> [What is being asked] How many lines of these records hold the string "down"? Reply with the number alone.

*** Dataset entries

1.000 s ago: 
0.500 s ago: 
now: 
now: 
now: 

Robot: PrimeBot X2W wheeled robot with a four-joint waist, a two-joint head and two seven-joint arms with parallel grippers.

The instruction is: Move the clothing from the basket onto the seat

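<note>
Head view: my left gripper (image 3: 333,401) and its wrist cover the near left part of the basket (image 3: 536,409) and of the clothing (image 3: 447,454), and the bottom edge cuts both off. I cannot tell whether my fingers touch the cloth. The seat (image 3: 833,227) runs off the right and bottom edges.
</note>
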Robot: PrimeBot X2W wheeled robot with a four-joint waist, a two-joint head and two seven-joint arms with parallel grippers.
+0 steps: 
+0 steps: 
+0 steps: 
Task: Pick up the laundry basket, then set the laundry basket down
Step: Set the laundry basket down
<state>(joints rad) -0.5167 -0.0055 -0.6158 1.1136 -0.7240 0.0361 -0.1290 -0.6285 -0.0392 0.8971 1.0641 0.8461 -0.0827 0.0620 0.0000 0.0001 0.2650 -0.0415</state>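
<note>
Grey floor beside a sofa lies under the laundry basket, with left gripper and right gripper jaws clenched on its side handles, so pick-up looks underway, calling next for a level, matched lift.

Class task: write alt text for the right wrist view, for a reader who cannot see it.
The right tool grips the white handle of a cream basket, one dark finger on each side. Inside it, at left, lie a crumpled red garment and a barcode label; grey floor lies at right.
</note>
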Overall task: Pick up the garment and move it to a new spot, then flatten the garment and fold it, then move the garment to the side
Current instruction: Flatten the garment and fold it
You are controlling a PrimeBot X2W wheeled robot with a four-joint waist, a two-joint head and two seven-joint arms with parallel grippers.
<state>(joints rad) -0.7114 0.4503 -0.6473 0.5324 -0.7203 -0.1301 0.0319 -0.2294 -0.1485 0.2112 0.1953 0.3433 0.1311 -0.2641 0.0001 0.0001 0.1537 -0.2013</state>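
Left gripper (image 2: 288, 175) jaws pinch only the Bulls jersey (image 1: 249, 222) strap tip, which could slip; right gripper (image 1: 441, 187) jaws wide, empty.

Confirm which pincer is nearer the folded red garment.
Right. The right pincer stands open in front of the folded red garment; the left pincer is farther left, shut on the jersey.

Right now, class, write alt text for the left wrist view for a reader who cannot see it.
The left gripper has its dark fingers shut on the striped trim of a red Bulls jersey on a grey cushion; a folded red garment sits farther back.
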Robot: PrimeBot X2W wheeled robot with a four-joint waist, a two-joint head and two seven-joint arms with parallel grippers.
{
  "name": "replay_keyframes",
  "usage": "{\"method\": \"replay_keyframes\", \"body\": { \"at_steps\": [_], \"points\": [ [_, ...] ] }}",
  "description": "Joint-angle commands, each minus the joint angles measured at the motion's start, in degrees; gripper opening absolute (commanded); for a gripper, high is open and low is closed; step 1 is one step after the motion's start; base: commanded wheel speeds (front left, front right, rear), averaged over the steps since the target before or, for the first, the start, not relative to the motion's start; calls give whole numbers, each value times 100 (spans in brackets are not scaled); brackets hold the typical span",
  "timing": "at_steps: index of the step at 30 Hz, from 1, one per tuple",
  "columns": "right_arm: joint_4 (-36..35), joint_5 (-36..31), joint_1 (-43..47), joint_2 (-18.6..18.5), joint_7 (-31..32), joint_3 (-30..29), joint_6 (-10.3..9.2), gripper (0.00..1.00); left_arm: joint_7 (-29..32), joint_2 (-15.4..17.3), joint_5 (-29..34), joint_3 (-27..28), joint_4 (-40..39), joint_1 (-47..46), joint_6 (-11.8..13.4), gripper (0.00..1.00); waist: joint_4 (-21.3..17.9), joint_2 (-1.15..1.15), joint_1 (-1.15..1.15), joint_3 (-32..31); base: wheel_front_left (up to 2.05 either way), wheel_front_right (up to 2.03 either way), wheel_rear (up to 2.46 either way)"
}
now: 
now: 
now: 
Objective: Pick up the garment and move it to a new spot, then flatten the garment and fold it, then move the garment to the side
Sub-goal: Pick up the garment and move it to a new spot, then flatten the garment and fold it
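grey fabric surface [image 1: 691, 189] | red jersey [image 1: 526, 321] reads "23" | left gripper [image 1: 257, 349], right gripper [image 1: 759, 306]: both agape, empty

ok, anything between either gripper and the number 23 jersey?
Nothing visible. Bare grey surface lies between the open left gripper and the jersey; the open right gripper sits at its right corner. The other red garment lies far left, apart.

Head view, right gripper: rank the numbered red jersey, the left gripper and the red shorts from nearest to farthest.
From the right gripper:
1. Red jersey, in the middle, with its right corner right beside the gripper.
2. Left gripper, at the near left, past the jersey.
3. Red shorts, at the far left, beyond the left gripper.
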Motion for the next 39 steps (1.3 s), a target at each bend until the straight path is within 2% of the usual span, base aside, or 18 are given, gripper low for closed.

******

> [Reply to the exercise] 2